What needs to be done - Please return the whole listing, character for character.

Supplied material -
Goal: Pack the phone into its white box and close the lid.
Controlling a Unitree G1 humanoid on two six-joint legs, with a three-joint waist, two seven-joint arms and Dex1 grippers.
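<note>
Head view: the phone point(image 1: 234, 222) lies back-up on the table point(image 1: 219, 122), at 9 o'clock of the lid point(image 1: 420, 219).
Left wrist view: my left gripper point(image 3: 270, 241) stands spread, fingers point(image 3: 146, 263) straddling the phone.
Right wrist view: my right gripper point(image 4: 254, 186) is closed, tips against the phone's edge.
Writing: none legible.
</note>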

Result of the task -
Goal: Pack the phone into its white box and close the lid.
Controlling a Unitree G1 humanoid on two six-joint legs, with a three-joint waist, two seven-joint arms and Dex1 grippers.
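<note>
Head view: the phone point(image 1: 234, 222) lies back-up on the table point(image 1: 219, 122), at 9 o'clock of the lid point(image 1: 420, 219).
Left wrist view: my left gripper point(image 3: 270, 241) stands spread, fingers point(image 3: 146, 263) straddling the phone.
Right wrist view: my right gripper point(image 4: 254, 186) is closed, tips against the phone's edge.
Writing: none legible.
</note>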

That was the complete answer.